Assignment: Write out every line of the material exactly as it appears.

Data extract:
↓↓↓
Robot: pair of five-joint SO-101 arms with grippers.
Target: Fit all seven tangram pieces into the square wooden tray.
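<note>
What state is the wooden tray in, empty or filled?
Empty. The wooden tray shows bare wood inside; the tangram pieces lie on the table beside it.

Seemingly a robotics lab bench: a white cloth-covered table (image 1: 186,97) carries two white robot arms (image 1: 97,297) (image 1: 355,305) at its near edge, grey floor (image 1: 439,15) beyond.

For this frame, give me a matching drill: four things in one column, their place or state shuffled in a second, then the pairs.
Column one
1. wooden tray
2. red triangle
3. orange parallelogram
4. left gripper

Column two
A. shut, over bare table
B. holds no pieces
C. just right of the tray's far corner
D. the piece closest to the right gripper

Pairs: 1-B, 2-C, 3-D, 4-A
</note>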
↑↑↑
Response below:
Robot: pair of five-joint SO-101 arms with grippers.
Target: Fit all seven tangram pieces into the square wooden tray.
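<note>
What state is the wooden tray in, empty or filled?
Empty. The wooden tray shows bare wood inside; the tangram pieces lie on the table beside it.

Seemingly a robotics lab bench: a white cloth-covered table (image 1: 186,97) carries two white robot arms (image 1: 97,297) (image 1: 355,305) at its near edge, grey floor (image 1: 439,15) beyond.

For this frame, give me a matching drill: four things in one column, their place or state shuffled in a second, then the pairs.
Column one
1. wooden tray
2. red triangle
3. orange parallelogram
4. left gripper

Column two
A. shut, over bare table
B. holds no pieces
C. just right of the tray's far corner
D. the piece closest to the right gripper

Pairs: 1-B, 2-C, 3-D, 4-A
</note>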

This exercise has now been finished.